Adiós a Windows: la nube es el futuro de Microsoft

211

En la ciudad de Seattle arranca hoy la conferencia internacional de desarrolladores de Microsoft, BUILD, un evento anual que hasta el año pasado hacía una clara distinción entre las diferentes líneas de producto de la compañía. El primer día el discurso inaugural estaba dedicado a Windows y Office, las estrellas del catálogo. El segundo a Azure, herramientas enfocadas a desarrolladores y servicios en en la nube.

Las cosas han cambiado este año. Sobre el escenario del Centro de Convenciones del Estado de Washington el presidente de la compañía, Satya Nadella, mostró una Microsoft diferente, con nuevas prioridades y enfocada con la precisión de un láser hacia las aplicaciones de la inteligencia artificial y el aprendizaje máquina. ¿Windows? Ha quedado apartado para el segundo acto. ¿Móviles? Basta con señalar que en las demostraciones sobre el escenario y los vídeos mostrados a la audiencia el teléfono que se usaba era casi siempre un iPhone.

Nadella comenzó su discurso explicando que los avances que se han realizado en los últimos años entorno a visión artificial, reconocimiento de voz y aprendizaje máquina no tienen por qué llevarnos a un futuro como el vaticinado por el escritor George Orwell en 1984. Son, en cambio, oportunidades para transformar nuestra forma de trabajar y vivir.

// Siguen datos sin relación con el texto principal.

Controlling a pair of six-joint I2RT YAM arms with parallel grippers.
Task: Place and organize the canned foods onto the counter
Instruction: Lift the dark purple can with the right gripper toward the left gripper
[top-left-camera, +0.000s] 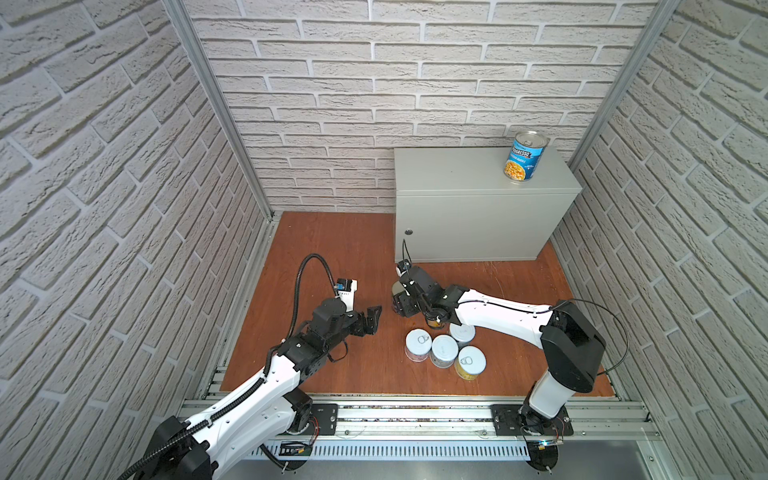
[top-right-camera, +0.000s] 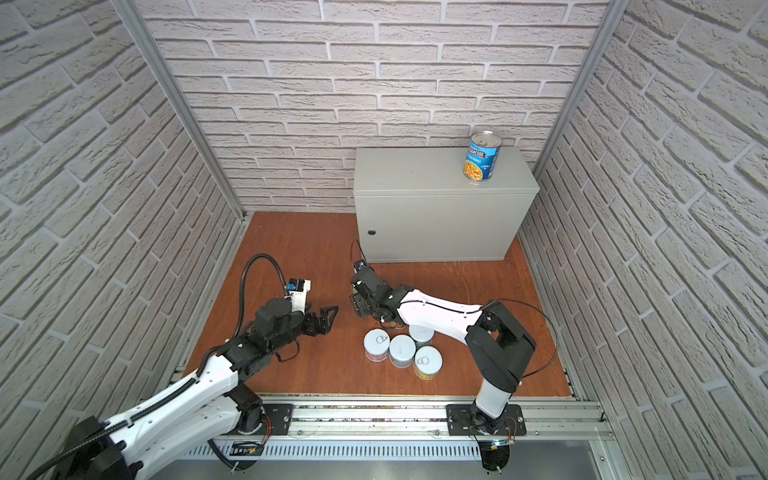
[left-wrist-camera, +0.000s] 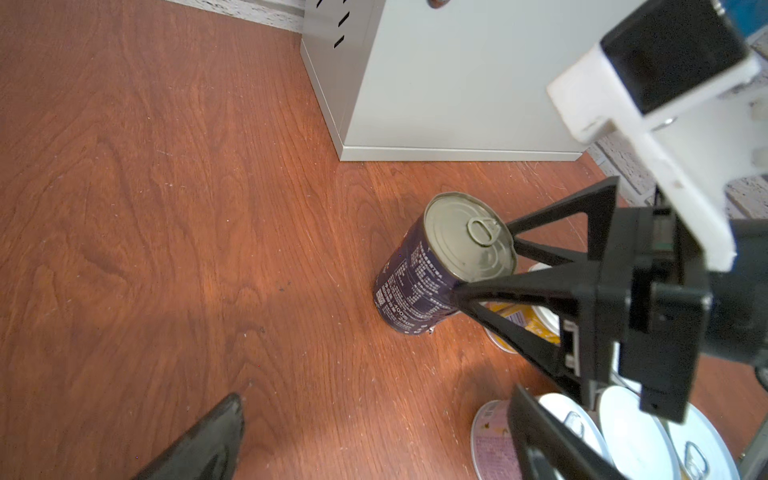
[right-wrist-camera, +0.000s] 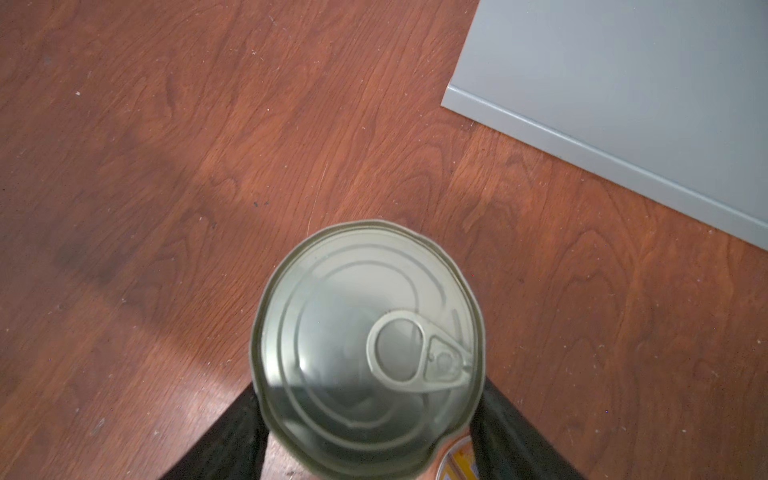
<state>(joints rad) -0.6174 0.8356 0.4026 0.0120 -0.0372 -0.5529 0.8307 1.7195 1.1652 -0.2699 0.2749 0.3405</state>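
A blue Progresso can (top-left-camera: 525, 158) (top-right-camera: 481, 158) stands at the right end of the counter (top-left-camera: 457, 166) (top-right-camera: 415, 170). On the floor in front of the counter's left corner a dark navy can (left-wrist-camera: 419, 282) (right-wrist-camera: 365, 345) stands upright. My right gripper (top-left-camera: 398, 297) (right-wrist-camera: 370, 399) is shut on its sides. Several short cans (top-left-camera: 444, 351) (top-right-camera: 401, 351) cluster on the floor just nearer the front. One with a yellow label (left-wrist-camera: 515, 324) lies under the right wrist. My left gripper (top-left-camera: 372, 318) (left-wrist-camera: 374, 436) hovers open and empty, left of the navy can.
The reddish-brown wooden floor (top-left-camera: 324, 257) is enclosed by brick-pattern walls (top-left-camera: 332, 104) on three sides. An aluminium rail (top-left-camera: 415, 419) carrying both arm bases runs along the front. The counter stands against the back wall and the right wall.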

La compañía reveló que Windows 10, la última versión del sistema operativo, cuenta ya con más de 500 millones de usuarios al mes y que Office 365, su herramienta de trabajo colaborativo por suscripción, cuenta ya con más de 100 millones de usuarios en todo el mundo pero se mostró aún más entusiasta con los datos de Azure, la nube de Microsoft, que hoy utilizan el 90% de las empresas de la lista Fortune 500.

Los esfuerzos puestos en esta división desde que Nadella tomó el cargo de presidente en 2014 están empezando a dar sus frutos. La compañía anunció hoy, por ejemplo, una herramienta para Powerpoint capaz de traducir instantáneamente cualquier presentación a 10 idiomas diferentes y generar subtítulos de forma automática para espectadores con problemas de audición.

Gracias al uso de las herramientas de aprendizaje máquina e inteligencia artificial que la compañía ofrece como servicio bajo el nombre de Microsoft Cognitive Services, los entornos de trabajo podrán ser pronto mucho más seguros.

Microsoft mostró sobre el escenario aplicaciones de seguridad capaces de detectar riesgos inesperados en una fábrica, hospital o fábrica -situaciones como herramientas abandonadas, pacientes que se encuentran en áreas peligrosas o restringidas o derrames en una planta de productos químicos- y alertar a tiempo a los responsables.

La empresa ha creado también un entorno de desarrollo de aplicaciones de visión artificial y aprendizaje máquina que no es necesario entrenar durante meses para reconocer objetos o personas. También tiene una nueva base de datos, Cosmos DB, desarrollada para aplicaciones de gran escala que requieran una latencia baja y garantías de funcionamiento constante.